## REQUIRED ACTION
Transcribe only the part of the listing below that begins at the line containing "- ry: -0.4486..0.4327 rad" and runs to its final line, keeping both ends.
BEGIN
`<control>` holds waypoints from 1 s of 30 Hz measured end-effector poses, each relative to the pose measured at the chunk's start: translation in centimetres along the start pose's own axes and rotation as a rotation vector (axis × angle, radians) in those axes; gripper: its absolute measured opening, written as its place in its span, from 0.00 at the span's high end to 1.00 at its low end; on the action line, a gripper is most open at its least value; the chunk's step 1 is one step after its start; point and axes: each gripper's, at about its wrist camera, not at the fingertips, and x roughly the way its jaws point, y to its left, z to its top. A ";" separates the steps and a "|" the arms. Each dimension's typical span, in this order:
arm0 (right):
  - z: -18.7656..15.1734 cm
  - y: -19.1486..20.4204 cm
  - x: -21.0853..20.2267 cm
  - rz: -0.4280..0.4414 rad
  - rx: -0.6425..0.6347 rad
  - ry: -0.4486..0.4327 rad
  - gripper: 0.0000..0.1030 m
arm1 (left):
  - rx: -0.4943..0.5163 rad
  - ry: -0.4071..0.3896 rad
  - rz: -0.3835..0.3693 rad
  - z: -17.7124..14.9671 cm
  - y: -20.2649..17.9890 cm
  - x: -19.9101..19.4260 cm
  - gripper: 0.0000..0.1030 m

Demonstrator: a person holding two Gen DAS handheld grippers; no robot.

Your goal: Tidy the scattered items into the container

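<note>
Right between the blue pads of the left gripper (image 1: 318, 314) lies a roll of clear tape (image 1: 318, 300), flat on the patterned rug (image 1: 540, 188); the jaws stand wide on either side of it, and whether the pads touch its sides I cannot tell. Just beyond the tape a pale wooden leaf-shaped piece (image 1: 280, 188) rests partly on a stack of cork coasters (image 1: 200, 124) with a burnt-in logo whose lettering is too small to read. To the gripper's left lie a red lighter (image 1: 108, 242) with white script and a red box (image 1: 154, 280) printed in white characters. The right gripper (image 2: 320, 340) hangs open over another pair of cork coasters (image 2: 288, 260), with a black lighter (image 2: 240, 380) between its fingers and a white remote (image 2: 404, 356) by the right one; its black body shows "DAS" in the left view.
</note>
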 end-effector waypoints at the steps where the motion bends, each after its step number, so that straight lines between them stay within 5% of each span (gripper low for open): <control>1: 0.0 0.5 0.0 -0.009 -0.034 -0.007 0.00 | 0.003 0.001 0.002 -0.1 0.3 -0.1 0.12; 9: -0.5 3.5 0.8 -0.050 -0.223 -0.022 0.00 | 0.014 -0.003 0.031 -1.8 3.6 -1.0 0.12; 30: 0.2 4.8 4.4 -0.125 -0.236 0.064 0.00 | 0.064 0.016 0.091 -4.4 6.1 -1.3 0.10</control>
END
## EXERCISE ANSWER
  - ry: -0.4486..0.4327 rad
  - gripper: 0.0000..0.1030 m
arm1 (left):
  - rx: -0.4943..0.5163 rad
  - ry: -0.4071..0.3896 rad
  - rz: -0.3835..0.3693 rad
  - z: -17.7124..14.9671 cm
  - y: -20.2649..17.9890 cm
  - x: -19.9101..19.4260 cm
  - gripper: 0.0000..0.1030 m

Demonstrator: a person holding two Gen DAS handheld grippers; no robot.

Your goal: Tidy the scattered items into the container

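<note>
Right between the blue pads of the left gripper (image 1: 318, 314) lies a roll of clear tape (image 1: 318, 300), flat on the patterned rug (image 1: 540, 188); the jaws stand wide on either side of it, and whether the pads touch its sides I cannot tell. Just beyond the tape a pale wooden leaf-shaped piece (image 1: 280, 188) rests partly on a stack of cork coasters (image 1: 200, 124) with a burnt-in logo whose lettering is too small to read. To the gripper's left lie a red lighter (image 1: 108, 242) with white script and a red box (image 1: 154, 280) printed in white characters. The right gripper (image 2: 320, 340) hangs open over another pair of cork coasters (image 2: 288, 260), with a black lighter (image 2: 240, 380) between its fingers and a white remote (image 2: 404, 356) by the right one; its black body shows "DAS" in the left view.
</note>
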 end-effector waypoints at the steps where the motion bends, each after its step number, so that straight lines between them stay within 5% of each span (gripper low for open): <control>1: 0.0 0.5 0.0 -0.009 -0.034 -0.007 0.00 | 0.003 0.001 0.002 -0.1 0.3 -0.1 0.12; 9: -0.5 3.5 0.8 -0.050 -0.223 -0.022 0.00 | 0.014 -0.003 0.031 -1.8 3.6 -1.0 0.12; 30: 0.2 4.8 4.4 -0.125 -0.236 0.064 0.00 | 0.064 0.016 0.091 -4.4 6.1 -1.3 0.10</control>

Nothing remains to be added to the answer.